Your job is to set down the listing again exactly as it stands.
───
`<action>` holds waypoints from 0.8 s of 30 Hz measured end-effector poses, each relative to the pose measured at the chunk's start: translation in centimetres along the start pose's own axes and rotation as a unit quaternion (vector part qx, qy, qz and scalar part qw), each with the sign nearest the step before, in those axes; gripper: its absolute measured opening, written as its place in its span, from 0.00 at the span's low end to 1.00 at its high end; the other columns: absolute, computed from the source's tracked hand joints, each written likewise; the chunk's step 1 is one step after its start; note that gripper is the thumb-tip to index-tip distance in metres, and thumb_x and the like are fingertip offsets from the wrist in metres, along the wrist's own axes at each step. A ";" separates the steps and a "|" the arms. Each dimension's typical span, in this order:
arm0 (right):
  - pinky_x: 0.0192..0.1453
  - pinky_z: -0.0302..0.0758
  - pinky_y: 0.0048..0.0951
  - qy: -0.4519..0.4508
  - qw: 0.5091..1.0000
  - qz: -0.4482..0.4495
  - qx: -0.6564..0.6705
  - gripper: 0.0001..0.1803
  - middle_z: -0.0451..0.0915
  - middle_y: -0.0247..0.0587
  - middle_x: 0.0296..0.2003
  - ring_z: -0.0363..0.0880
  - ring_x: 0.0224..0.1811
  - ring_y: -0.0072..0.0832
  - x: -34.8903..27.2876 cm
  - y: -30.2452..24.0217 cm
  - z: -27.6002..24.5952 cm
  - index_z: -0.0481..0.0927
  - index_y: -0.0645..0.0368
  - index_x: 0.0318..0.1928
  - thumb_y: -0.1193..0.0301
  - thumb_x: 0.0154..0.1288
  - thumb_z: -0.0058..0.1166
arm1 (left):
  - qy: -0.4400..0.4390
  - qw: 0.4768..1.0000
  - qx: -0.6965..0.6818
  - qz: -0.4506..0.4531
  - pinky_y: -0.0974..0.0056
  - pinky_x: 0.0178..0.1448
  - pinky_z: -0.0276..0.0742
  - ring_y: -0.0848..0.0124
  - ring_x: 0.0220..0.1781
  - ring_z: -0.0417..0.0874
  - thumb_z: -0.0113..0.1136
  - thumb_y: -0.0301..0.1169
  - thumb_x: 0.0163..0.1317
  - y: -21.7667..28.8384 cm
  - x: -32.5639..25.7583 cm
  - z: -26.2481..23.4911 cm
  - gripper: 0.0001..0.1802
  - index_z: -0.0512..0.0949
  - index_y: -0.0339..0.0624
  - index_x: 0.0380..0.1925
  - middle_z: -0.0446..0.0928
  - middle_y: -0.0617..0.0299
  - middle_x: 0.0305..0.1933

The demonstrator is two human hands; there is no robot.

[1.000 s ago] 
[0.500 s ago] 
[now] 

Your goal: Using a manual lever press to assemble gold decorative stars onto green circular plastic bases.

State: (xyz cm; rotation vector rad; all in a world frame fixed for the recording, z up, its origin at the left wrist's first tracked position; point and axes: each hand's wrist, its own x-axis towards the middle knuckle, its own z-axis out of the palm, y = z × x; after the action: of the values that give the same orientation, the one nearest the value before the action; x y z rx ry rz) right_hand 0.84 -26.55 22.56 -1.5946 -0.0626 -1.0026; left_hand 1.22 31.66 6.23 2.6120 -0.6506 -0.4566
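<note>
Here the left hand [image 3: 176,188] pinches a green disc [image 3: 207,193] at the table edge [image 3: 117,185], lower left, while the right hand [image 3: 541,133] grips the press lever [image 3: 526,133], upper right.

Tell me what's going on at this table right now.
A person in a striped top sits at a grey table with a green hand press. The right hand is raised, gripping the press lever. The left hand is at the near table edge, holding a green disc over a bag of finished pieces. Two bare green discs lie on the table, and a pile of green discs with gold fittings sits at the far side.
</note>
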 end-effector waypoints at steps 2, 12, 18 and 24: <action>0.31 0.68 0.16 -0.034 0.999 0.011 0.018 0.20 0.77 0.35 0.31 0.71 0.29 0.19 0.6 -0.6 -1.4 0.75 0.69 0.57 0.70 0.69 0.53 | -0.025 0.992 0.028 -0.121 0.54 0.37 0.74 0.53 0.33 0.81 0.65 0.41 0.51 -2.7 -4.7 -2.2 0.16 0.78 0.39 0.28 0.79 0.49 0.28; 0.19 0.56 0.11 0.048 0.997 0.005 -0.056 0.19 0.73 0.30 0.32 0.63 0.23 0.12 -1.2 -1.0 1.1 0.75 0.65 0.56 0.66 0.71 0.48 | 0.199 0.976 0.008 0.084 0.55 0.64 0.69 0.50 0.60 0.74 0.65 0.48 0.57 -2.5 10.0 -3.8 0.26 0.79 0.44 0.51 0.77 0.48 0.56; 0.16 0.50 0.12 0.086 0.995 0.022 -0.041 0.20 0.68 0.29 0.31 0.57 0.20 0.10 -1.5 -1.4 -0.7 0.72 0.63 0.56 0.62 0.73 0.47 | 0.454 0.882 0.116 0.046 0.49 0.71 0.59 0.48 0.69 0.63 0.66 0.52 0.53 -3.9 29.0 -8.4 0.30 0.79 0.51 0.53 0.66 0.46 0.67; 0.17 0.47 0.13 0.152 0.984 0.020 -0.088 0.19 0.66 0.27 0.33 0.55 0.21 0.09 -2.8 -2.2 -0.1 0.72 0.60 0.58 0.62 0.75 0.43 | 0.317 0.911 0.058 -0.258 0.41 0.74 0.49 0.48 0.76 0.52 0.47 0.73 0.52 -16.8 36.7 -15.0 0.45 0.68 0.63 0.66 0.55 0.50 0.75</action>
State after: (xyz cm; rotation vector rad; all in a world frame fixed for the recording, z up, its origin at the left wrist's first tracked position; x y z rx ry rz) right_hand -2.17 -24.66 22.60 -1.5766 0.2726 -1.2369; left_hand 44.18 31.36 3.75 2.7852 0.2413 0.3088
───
» Output for this task:
`<action>` holds waypoints from 0.8 s of 30 Hz measured end-effector poses, each relative to the pose measured at the chunk's start: translation in centimetres along the start pose's own axes and rotation as a unit quaternion (vector part qx, qy, qz and scalar part qw), each with the sign nearest the step before, in those axes; gripper: its absolute measured opening, written as its place in its span, from 0.00 at the span's low end to 1.00 at its high end; the other columns: absolute, computed from the source's tracked hand joints, each written likewise; the chunk's step 1 is one step after its start; note that gripper is the thumb-tip to index-tip distance in metres, and thumb_x and the like are fingertip offsets from the wrist in metres, along the wrist's own axes at each step. A ";" separates the steps and a "|" the arms. Each dimension's typical span, in this order:
arm0 (right):
  - pinky_x: 0.0192..0.1453
  - pinky_z: -0.0302..0.0758
  - pinky_y: 0.0048..0.0951
  - qy: -0.4519..0.4508
  - qw: 0.5091..1.0000
  - qz: -0.4482..0.4495
  - qx: -0.6564..0.6705
  - gripper: 0.0001..0.1803
  - middle_z: -0.0451..0.0915
  - middle_y: -0.0247..0.0587
  - middle_x: 0.0296..0.2003
  - ring_z: -0.0363..0.0880
  - ring_x: 0.0224..0.1811
  - ring_y: -0.0072..0.0832
  - x: -34.8903..27.2876 cm
  - y: -30.2452..24.0217 cm
  - z: -27.6002..24.5952 cm
  - index_z: -0.0481..0.0927
  - index_y: -0.0645..0.0368
  - index_x: 0.0318..0.1928
  - thumb_y: -0.1193..0.0301
  - thumb_x: 0.0154..0.1288
  - thumb_z: -0.0058..0.1166
arm1 (left):
  - qy: -0.4400..0.4390
  - qw: 0.4768..1.0000
  - qx: -0.6965..0.6818
  - qz: -0.4506..0.4531
  - pinky_y: -0.0974..0.0056
  - pinky_x: 0.0178..0.1448
  - pinky_z: -0.0276..0.0742
  - ring_y: -0.0848..0.0124
  - ring_x: 0.0220..0.1781
  - ring_z: -0.0417..0.0874
  - thumb_z: -0.0113..0.1136
  - thumb_y: -0.0301..0.1169
  - thumb_x: 0.0163..0.1317
  - y: -21.7667..28.8384 cm
  - x: -32.5639..25.7583 cm
  - z: -26.2481..23.4911 cm
  - gripper: 0.0001..0.1802
  - index_z: -0.0512..0.0949
  - index_y: -0.0339..0.0624
  - index_x: 0.0380..0.1925
  - middle_z: -0.0446..0.0928
  - middle_y: -0.0617..0.0299
  - middle_x: 0.0305..0.1933

The demonstrator is two human hands; there is no robot.

[1.000 s ago] 
[0.500 s ago] 
[now] 

Your goal: Using a manual lever press to assemble gold decorative stars onto green circular plastic bases.

State: (xyz cm; rotation vector rad; all in a world frame fixed for the recording, z up, its origin at the left wrist's first tracked position; point and axes: each hand's wrist, its own x-axis towards the middle knuckle, its own z-axis out of the palm, y = z × x; after the action: of the values that give the same orientation, the one nearest the value before the action; x y z rx ry rz) right_hand 0.84 -26.55 22.56 -1.5946 -0.0626 -1.0026; left_hand 1.22 31.66 6.23 2.6120 -0.6506 -0.4566
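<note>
Here the left hand [image 3: 176,188] pinches a green disc [image 3: 207,193] at the table edge [image 3: 117,185], lower left, while the right hand [image 3: 541,133] grips the press lever [image 3: 526,133], upper right.

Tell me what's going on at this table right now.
A person in a striped top sits at a grey table with a green hand press. The right hand is raised, gripping the press lever. The left hand is at the near table edge, holding a green disc over a bag of finished pieces. Two bare green discs lie on the table, and a pile of green discs with gold fittings sits at the far side.
</note>
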 end-effector waypoints at steps 2, 12, 18 and 24: <action>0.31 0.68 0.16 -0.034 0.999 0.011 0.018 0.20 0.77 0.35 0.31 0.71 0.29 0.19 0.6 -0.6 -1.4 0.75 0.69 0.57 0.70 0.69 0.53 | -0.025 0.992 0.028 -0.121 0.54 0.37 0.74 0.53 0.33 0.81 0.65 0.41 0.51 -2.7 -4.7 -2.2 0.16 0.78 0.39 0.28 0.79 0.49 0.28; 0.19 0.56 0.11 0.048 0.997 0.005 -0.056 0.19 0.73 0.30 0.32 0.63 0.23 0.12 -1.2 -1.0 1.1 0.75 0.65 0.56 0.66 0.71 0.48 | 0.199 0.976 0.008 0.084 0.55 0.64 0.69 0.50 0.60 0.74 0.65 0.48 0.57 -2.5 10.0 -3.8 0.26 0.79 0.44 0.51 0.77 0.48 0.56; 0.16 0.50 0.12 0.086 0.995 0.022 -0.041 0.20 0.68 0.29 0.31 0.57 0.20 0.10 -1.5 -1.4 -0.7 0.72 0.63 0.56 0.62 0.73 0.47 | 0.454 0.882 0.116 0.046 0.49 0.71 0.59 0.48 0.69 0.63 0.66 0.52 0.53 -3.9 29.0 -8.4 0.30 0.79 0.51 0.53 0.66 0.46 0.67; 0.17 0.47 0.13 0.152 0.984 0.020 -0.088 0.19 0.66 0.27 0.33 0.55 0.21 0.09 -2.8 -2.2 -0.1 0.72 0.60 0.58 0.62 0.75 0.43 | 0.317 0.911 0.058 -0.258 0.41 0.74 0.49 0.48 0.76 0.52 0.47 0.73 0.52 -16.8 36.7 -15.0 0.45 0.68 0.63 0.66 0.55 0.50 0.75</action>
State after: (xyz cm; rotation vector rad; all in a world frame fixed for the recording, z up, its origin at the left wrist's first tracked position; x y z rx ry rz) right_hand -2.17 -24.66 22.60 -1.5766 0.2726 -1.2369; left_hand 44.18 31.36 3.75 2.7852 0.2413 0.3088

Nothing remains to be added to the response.